Search code examples
pythonpandasvelocitytimestep

Timestep multiple items dataframe


I have such dataframe:

product1 product2 product3 product4 product5 time
straws orange melon chair bread 1
melon milk book coffee cake 2
bread bananas juice chair book 3
straws coffee cake milk orange 4

I need to have the time step per items.

Example :

TimesProduct1 TimesProduct2 TimesProduct3 Timesproduct4 Timesproduct5
0 0 0 0 0
1 0 0 0 0
2 0 0 2 1
3 2 2 2 3

df.diff() unfortunatly doesn't work in that way.

Thanks for your help.


Solution

  • setup

    import pandas as pd
    
    df = pd.DataFrame(
        {
            "product1":["straws", "melon", "bread", "straws"],
            "product2":["orange", "milk", "bananas", "coffee"],
            "product3":["melon", "book", "juice", "cake"],
            "product4":["chair", "coffee", "chair", "milk"],
            "product5":["bread", "cake", "book", "orange"],
            "time":[1,2,3,4],
        }
    )
    

    solution

    result = (
        df.melt(id_vars="time")
        .groupby("value")
        .apply(lambda d: d.sort_values("time").eval("diff = time.diff()"))
        .pivot(index="time", columns="variable", values="diff")
        .fillna(0)
        .reset_index(drop=True)
    )
    

    solution 2 (for pandas bug workaround)

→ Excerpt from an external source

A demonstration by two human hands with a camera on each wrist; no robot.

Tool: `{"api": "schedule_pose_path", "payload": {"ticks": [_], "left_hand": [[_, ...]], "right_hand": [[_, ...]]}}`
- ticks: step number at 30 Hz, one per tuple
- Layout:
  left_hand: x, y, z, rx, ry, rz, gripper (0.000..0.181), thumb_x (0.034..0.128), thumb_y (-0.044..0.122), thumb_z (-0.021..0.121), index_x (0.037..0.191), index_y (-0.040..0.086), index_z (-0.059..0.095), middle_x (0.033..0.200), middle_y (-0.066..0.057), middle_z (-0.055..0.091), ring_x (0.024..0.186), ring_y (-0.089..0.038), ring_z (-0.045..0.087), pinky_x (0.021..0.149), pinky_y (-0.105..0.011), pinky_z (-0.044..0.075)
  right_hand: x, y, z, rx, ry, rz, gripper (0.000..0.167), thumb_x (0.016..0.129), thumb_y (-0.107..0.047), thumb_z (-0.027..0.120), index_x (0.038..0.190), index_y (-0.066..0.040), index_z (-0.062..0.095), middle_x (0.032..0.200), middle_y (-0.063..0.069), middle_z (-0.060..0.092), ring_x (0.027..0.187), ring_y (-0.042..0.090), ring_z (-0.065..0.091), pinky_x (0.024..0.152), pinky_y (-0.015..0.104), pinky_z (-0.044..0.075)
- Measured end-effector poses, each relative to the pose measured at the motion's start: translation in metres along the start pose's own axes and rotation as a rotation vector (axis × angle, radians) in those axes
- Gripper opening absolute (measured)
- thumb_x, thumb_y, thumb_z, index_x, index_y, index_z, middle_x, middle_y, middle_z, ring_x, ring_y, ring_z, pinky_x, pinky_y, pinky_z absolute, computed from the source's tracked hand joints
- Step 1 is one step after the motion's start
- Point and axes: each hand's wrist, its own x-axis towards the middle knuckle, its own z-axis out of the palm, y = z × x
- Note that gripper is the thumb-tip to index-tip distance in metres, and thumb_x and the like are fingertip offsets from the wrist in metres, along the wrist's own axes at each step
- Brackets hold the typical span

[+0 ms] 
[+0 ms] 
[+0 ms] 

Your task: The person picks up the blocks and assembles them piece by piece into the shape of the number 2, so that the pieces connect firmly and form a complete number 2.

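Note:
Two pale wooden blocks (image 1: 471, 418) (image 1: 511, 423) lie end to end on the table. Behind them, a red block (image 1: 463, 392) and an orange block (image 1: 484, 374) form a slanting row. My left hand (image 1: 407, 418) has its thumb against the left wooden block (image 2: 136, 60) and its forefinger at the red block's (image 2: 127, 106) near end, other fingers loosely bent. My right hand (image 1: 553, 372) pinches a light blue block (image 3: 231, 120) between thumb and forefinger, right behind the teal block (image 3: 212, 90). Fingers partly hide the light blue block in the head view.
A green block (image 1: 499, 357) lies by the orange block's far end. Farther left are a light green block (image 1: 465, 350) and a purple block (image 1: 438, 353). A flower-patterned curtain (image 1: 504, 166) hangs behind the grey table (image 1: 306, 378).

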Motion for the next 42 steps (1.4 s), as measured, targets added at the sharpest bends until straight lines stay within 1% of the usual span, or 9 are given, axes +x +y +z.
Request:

    def make_diff_column(df):
        df = df.sort_values("time")
        df["diff"] = df["time"].diff()
        return df
    
    
    result = (
        df.melt(id_vars="time")
        .groupby("value")
        .apply(make_diff_column)
        .pivot(index="time", columns="variable", values="diff")
        .fillna(0)
        .reset_index(drop=True)
    )